Yo no puedo deciros, pues, sinó que el desierto en el momento de la entrada del sol, es uno de los espectáculos mas grandiosos é imponentes de la naturaleza.

Mi alma se replegó sobre sí misma al contemplarlo.

Los demás que me rodeaban sintieron tambien esa emocion profunda que es como la revelacion mística de un poder omnipotente, altísimo, divino.

Los dilatadísimos horizontes se limitaban á medida que la claridad del rápido crepúsculo disminuia. La noche avanzaba á grandes pasos. Representóseme primero la imájen de la soledad en los primeros dias de la creacion; la eternidad despues.

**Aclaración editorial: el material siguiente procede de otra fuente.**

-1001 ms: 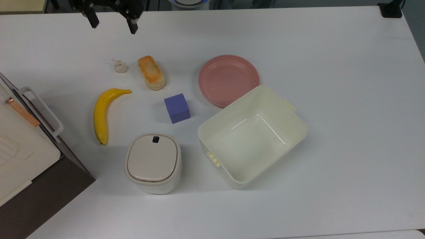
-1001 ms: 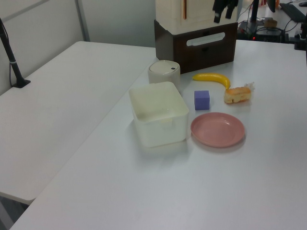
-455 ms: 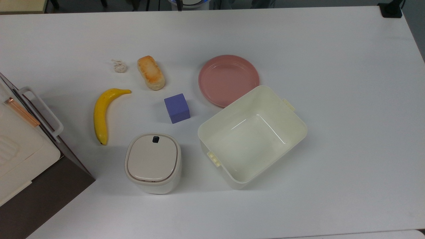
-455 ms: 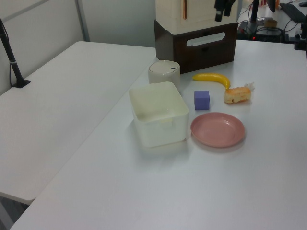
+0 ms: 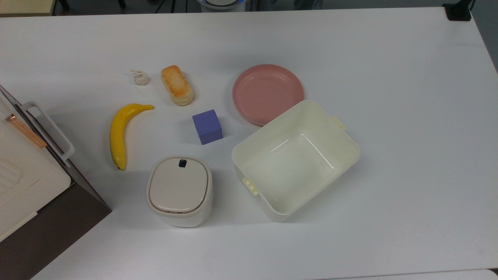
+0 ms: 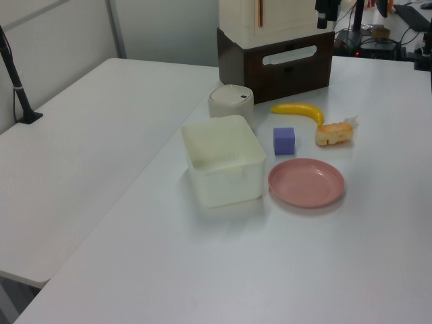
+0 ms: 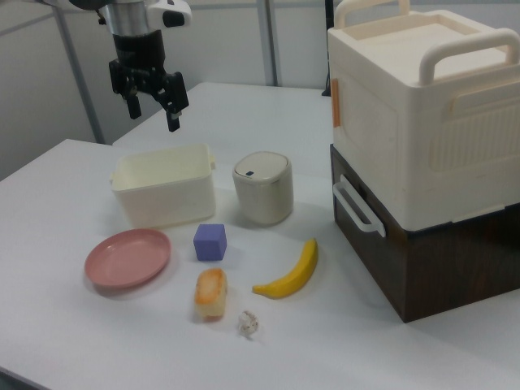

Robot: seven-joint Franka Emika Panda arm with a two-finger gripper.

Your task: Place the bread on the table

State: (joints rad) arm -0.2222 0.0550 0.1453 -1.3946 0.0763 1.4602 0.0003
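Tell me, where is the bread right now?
The bread lies flat on the table, in the top view's upper left, between the little off-white wad and the pink plate.

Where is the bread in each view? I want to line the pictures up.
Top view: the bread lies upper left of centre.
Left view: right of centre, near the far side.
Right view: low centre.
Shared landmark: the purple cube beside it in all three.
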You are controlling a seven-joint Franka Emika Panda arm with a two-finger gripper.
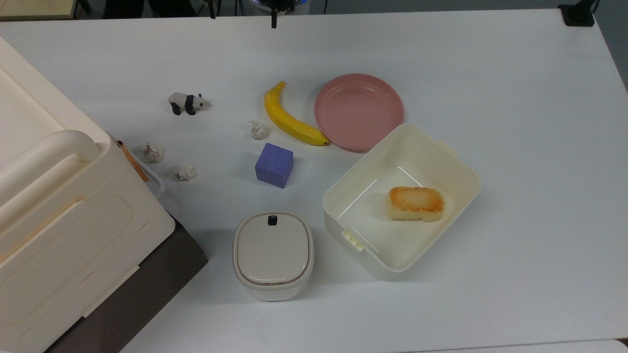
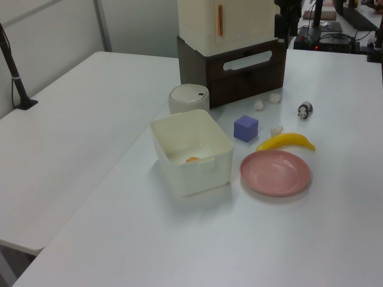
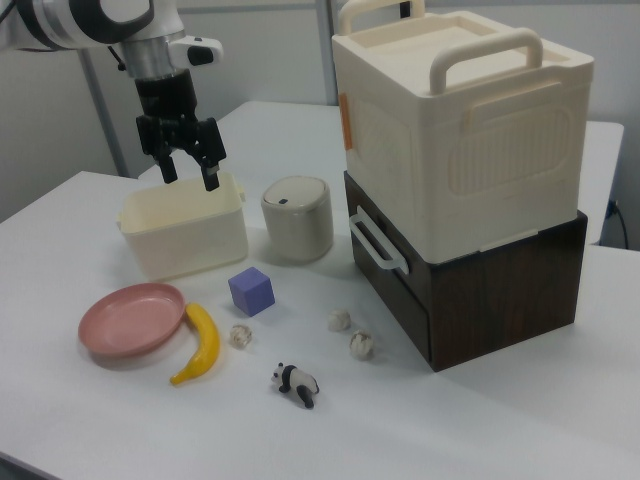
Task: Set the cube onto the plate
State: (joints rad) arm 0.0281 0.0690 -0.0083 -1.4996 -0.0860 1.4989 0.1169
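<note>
We are sitting at the very start: nothing of the task is showing as done. The cube (image 1: 274,165) is resting on the white table (image 1: 515,98), untouched, in the middle of the clutter. The plate (image 1: 358,111) is lying bare, with nothing on it.

Where things are lying in the top view: the cube is sitting to the left of and nearer than the plate, apart from it. The banana (image 1: 289,117) is running between them, its near tip touching or almost touching the plate's rim (we are not able to tell which). The cream tub (image 1: 461,169) with the loaf (image 1: 416,203) inside is crowding the plate's near edge. A crumpled paper ball (image 1: 258,129) is lying just beyond the cube, and the lidded pot (image 1: 273,254) is standing nearer than it.

The gripper (image 3: 186,160) is hanging high above the table in the right view, fingers (image 3: 211,172) spread apart and pointing down, holding nothing. It is hovering well away from the cube.

Remaining, as we are judging it: reaching down to the cube, closing on it, lifting, carrying it over the banana and setting it on the plate. So the whole job is still ahead of us. We are expecting the banana and the tub wall to be the things to clear on the way.
</note>
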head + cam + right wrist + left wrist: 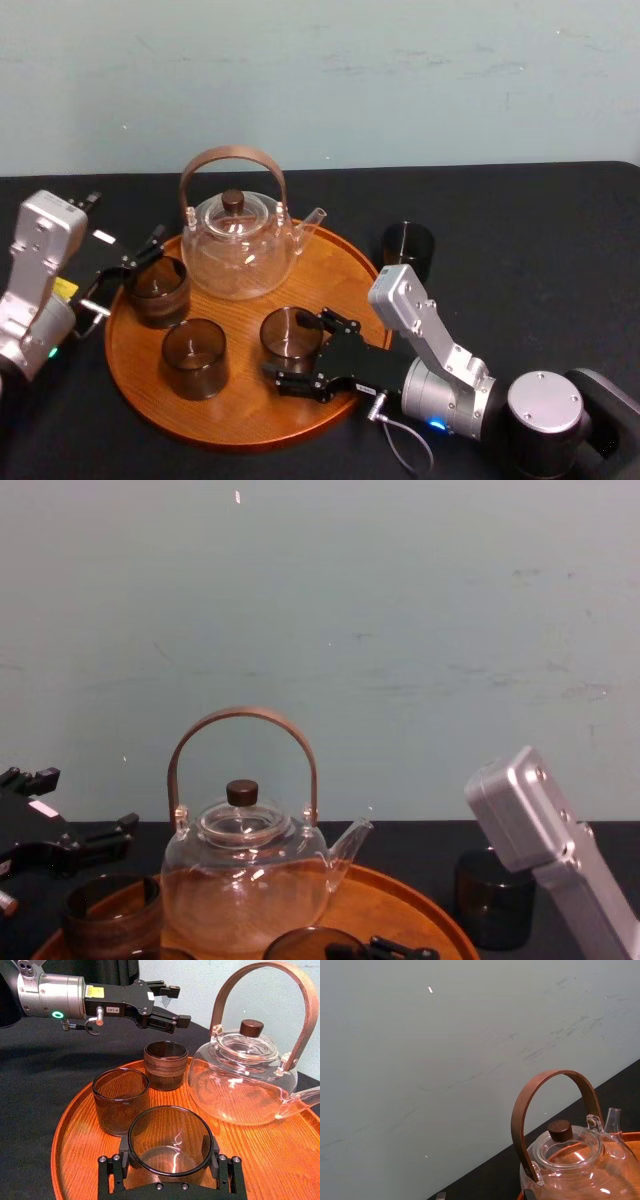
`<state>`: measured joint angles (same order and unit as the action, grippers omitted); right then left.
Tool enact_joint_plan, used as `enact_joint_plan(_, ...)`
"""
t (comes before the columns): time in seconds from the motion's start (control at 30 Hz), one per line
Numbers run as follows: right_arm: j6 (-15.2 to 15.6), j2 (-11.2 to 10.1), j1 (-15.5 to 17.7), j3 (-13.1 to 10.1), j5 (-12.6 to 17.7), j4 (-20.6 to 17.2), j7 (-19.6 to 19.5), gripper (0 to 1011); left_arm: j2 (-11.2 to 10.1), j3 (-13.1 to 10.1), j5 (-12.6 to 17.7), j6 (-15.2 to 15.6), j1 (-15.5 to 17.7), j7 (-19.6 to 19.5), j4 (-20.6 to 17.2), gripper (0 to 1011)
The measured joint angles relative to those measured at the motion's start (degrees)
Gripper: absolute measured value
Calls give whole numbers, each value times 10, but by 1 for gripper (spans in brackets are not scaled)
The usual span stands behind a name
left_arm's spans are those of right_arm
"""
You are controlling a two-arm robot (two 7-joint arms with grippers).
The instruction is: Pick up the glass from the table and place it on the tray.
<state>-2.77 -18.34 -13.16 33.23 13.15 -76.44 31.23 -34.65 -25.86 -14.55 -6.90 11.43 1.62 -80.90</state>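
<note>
On the round wooden tray (335,265) stands a dark glass (288,335) near its front right, and my right gripper (300,348) is shut on it. The right wrist view has this glass (170,1142) resting on the tray (280,1155), a finger (112,1170) pressed to each side. My left gripper (135,258) hovers open at the tray's left rim, just beside another glass (158,290), holding nothing. That open left gripper (167,1005) appears behind the glass (165,1065) in the right wrist view.
A clear teapot (240,245) with a brown arched handle sits at the tray's back. A third glass (195,355) stands on the tray's front left. Another dark glass (407,245) is on the black table right of the tray.
</note>
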Motion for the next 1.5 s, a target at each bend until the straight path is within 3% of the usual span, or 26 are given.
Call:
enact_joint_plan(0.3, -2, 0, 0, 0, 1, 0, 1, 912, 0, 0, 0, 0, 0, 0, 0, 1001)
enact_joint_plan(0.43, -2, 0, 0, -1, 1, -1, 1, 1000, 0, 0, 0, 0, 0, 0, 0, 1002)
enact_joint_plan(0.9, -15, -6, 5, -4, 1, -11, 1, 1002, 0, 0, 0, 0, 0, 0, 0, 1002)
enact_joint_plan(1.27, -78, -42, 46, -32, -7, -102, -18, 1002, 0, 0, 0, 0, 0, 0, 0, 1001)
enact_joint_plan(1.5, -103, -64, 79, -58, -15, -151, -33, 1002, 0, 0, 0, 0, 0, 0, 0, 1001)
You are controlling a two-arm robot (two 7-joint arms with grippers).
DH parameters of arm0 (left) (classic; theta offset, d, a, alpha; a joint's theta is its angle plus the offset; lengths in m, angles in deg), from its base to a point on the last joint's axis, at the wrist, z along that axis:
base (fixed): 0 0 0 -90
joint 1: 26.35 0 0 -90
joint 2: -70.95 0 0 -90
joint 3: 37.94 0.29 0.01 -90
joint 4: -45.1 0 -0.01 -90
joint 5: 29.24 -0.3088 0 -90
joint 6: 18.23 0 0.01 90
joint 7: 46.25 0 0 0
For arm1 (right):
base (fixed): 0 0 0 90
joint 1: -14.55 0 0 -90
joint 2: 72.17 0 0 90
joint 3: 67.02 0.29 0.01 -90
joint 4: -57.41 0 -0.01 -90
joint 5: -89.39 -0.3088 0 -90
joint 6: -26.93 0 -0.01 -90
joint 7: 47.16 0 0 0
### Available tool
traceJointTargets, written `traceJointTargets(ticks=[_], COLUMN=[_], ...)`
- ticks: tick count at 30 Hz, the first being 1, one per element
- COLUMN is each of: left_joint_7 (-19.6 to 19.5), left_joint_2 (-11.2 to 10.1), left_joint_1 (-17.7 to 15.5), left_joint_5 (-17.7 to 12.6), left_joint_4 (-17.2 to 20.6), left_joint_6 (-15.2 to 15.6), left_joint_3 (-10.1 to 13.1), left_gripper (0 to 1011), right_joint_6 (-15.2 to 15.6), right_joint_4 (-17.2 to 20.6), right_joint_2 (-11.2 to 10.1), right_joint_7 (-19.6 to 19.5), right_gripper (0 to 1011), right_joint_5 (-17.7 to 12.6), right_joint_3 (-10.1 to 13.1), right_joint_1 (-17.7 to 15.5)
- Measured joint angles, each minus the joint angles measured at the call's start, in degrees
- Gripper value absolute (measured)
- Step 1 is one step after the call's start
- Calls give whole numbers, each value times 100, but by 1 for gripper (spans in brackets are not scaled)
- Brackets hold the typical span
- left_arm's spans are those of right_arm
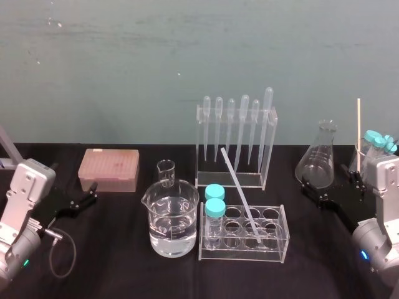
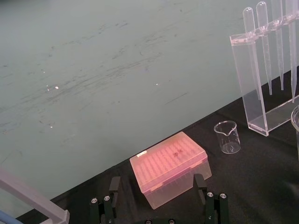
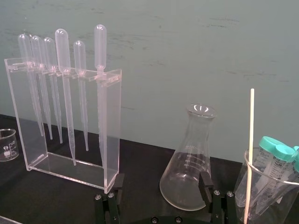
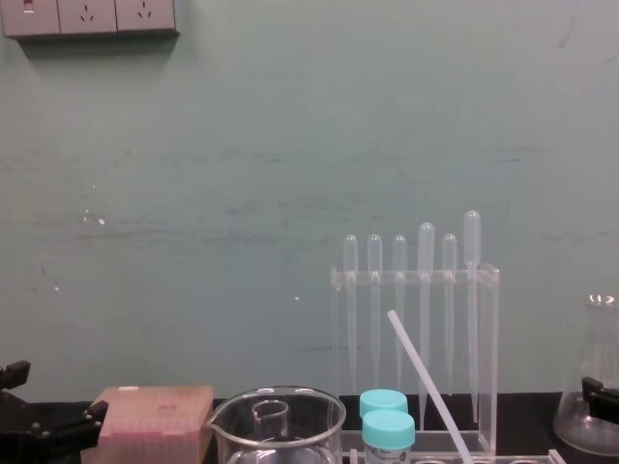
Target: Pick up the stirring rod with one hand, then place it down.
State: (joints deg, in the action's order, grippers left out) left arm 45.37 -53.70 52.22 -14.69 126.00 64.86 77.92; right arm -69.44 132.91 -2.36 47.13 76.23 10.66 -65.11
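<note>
Head view: stirring rod [image 1: 240, 194] not yet picked, leaning in tube rack [image 1: 243, 254] on bench [image 1: 124, 261], between both tools, well apart from each; left tool [image 2: 156, 183] wide, empty, near pink box [image 2: 168, 168]; right tool [image 3: 160, 179] wide, empty (facing flask [image 3: 189, 163]). Judgement: whole pick-and-place left.

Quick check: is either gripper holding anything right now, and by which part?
Nothing is held. The left gripper and right gripper both sit open and empty, out at the sides; the stirring rod leans untouched in the tube rack.
</note>
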Motion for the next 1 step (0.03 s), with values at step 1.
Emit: traceJointTargets(ticks=[1], left_joint_7=[0], left_joint_2=[0], left_joint_1=[0], left_joint_5=[0], left_joint_4=[0], left_joint_6=[0], left_joint_3=[0], left_gripper=[1000], right_joint_6=[0], right_joint_4=[0], right_joint_2=[0], right_joint_7=[0], right_gripper=[1003], right_joint_5=[0], right_joint_3=[0], right_joint_1=[0])
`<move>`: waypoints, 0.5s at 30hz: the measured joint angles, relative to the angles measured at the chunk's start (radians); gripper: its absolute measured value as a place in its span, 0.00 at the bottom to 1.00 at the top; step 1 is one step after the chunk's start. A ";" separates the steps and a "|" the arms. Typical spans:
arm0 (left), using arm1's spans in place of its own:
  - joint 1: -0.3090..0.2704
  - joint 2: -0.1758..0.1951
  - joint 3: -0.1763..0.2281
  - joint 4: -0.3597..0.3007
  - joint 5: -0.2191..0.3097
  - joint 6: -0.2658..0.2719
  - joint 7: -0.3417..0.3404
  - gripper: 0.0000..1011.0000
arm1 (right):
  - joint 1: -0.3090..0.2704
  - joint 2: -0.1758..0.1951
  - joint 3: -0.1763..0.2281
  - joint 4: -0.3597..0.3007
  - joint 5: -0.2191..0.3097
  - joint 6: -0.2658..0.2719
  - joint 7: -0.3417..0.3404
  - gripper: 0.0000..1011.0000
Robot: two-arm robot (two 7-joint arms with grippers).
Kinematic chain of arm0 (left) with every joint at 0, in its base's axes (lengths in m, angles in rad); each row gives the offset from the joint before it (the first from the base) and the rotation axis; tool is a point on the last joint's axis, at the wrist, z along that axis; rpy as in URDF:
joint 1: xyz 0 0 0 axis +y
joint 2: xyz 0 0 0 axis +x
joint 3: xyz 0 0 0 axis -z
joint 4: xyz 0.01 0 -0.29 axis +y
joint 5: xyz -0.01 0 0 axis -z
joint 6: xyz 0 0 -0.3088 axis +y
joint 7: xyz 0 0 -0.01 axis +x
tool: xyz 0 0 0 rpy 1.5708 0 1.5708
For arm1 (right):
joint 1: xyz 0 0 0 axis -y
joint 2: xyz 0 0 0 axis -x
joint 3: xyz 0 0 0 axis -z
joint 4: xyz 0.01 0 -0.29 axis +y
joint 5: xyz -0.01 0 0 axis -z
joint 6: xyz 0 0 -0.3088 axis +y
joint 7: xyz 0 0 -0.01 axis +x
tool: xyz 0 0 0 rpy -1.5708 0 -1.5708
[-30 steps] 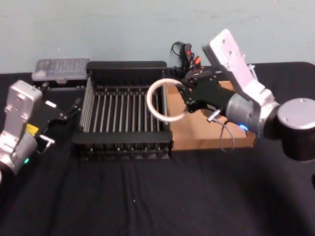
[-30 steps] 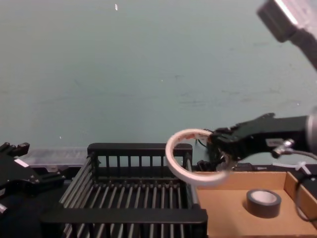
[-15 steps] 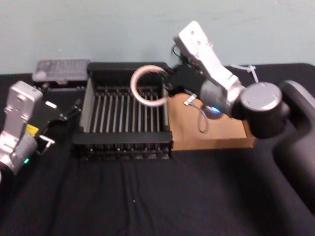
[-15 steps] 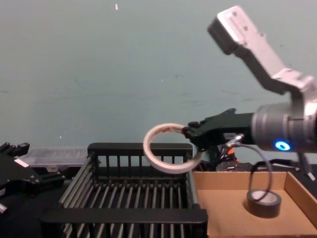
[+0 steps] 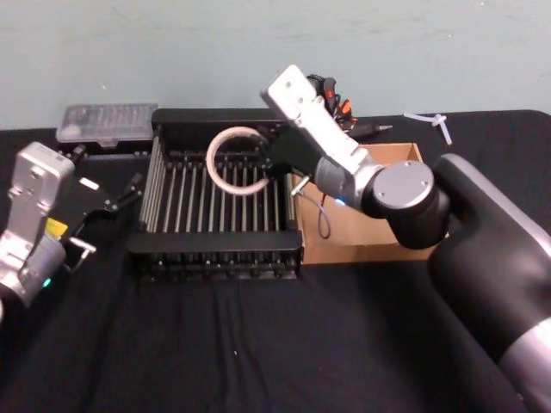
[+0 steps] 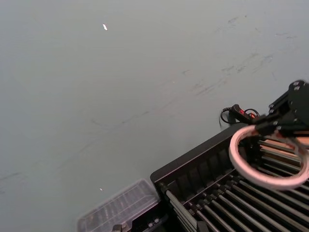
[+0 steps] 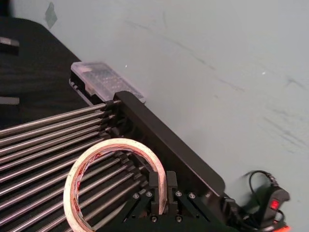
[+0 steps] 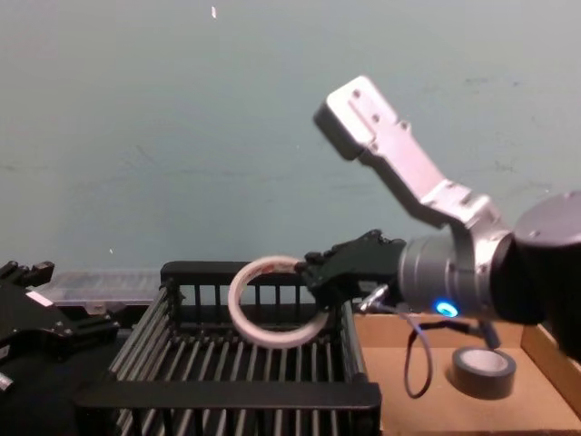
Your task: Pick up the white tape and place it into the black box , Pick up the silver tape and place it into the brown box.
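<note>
My right gripper is shut on the white tape, pinching one side of the ring. The ring hangs tilted over the rear middle of the black box, just above its barred floor. From the chest, the white tape hangs inside the black box rim line, held by the right gripper. The right wrist view shows the gripper clamped on the tape. The silver tape lies flat in the brown box, right of the crate. My left gripper is parked left of the crate.
A clear plastic case lies behind the crate's left corner. A black cable with a red switch sits behind the boxes by the wall. A small white piece lies at the back right. Black cloth covers the table's front.
The right gripper has carried the white tape leftward, from the crate's right rim beside the brown box to over the crate's middle, and a little lower. The left arm has stayed still.
</note>
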 joint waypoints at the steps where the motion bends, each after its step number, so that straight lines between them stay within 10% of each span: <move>1: 0.000 0.000 0.000 0.000 0.000 0.000 0.000 0.99 | 0.004 -0.005 -0.002 0.013 -0.004 -0.007 0.000 0.10; 15: 0.000 0.000 0.000 0.000 0.000 0.000 0.000 0.99 | 0.013 -0.016 -0.005 0.041 -0.014 -0.022 0.000 0.10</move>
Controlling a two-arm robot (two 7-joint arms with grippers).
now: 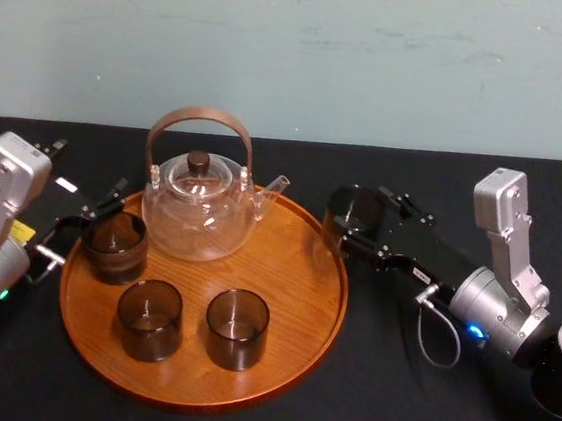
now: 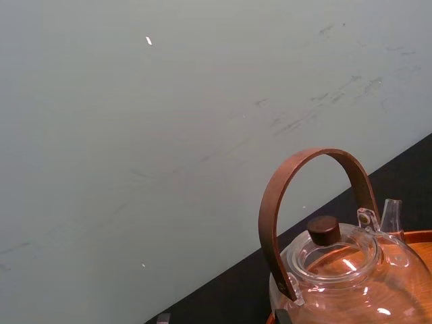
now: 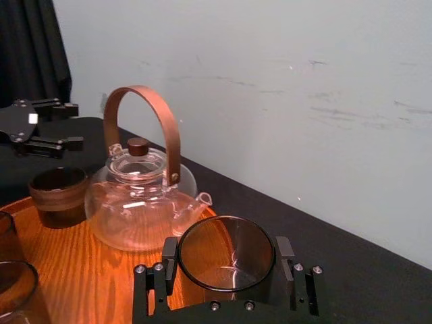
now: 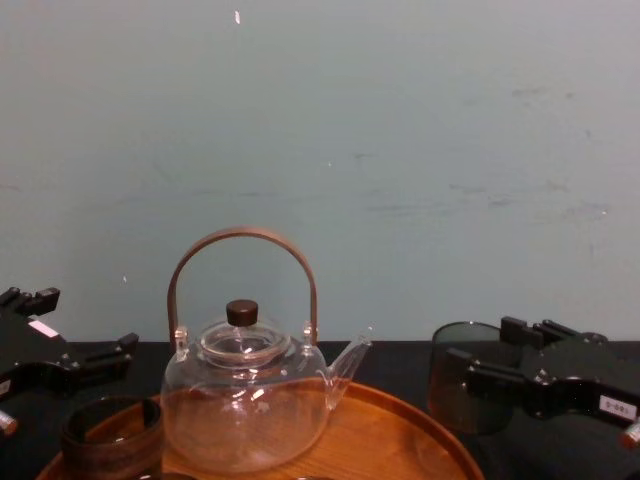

Parecíame ver en cada sombra que pasaba esta fatídica inscripcion:

Lasciate ogni speranza.

Por último, la noche desplegó completamente su tenebroso manto.

The bright san was estinguished ans the stars
Did wander darkling in the eternal space,
Bayless, and pathless, and the icy earth
Swong blind and bickering in the moonless air

Byron.

Al calor del dia que habia sido escesivo, sucedió un aire húmedo y glacial. Fue menester abrigarse. Yo me envolví en mi manta escocesa. Cada cual hizo lo mismo en la suya. En seguida, cubrimos nuestras faldas con una gran frazada, cuyo objeto no era resguardar de la intemperie á los viajeros –sinó recoger la arena que como cernida por finísimo tamiz penetraba hasta por los intersticios mas sutiles del carruaje.

Hecho esto, cada uno acomodóse lo mejor que pudo en su asiento. La oscuridad era profunda. Apenas nos distinguíamos. Nadie hablaba. El niño de Mme. Waltembach, la rusa, iba despierto; pero el angelito no lloraba.

La noche dá un carácter molesto á nuestros pensamientos. Los míos eran tristes y melancólicos. No recuerdo si pensé en la patria. Pero debí pensar. ¿Quién no piensa en ella cuando está en el extranjero,

Es la hora en que los tristes corazones
Ven la imájen sombría,
De la esperanza que los sustentaba
Desvanecerse con la luz del día?

(Echeverría).

A nuestro alrededor reinaba un silencio sepulcral, interrumpido apenas por el grasnido de las cenicientas aves de rapiña ó por el chis chas del látigo del cochero.

Los coches volaban, y los ensebados ejes de sus ruedas hendiendo profundamente la deleznable arena que hacían ruido alguno.

De repente oímos una voz general de Hhalás! Hhalás! es decir, Alto! ¡Alto!! y todos los carruajes se detuvieron frente á una especie de kiosco cerrado, cuyo pabellon estaba iluminado con linternas de colores.

Era la primera estacion.

Habíamos andado diez millas.

 

Nota

  1. El sol brillante se puso; las estrellas, despojadas de sus rayos, vagaron al acaso en el eternal espacio; la tierra, helada y como enceguecida por la ausencia de la luna, permaneció suspendida en una atmósfera tenebrosa.